## [Work request]
When you reach the line with "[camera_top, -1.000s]" in the data below, begin printing lines exactly, and stop once the line with "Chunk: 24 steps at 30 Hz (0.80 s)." has been printed.

## [Dataset content]

------

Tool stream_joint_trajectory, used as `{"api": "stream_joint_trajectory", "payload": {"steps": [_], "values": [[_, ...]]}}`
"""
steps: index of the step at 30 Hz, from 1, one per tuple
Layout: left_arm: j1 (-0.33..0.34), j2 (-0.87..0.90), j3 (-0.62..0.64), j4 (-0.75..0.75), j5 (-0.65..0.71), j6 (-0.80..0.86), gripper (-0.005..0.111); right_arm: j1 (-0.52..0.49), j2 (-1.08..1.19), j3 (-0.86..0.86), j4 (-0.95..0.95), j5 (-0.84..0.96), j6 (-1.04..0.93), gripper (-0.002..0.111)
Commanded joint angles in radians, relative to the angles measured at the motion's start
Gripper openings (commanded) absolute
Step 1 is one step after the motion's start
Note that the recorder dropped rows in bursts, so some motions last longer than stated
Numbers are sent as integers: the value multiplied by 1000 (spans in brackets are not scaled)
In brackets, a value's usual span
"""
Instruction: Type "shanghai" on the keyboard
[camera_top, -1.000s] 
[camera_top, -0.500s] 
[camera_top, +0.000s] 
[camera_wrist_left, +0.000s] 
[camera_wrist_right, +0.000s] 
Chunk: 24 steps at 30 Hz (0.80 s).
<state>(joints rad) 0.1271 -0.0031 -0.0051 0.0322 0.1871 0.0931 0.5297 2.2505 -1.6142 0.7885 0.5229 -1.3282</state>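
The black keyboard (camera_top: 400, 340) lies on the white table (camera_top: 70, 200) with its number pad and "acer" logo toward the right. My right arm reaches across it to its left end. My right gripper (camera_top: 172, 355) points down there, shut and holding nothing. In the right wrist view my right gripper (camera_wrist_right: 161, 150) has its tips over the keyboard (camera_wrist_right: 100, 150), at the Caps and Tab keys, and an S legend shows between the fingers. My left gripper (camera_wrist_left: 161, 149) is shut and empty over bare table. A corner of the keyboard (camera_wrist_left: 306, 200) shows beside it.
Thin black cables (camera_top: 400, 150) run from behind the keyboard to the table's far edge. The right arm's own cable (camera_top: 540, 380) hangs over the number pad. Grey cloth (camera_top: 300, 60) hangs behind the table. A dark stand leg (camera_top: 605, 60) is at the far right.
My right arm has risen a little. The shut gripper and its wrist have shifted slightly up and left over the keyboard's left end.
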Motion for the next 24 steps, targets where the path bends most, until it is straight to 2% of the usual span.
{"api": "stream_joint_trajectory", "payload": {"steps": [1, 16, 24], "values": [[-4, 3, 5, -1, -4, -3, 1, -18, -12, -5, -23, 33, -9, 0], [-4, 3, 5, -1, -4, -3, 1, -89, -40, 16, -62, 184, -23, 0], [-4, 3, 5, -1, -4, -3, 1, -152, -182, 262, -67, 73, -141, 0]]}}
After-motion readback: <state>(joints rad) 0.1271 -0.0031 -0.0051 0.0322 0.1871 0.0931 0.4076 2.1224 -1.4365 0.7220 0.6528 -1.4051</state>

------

## [The answer]
[camera_top, -1.000s] 
[camera_top, -0.500s] 
[camera_top, +0.000s] 
[camera_wrist_left, +0.000s] 
[camera_wrist_right, +0.000s] 
Chunk: 24 steps at 30 Hz (0.80 s).

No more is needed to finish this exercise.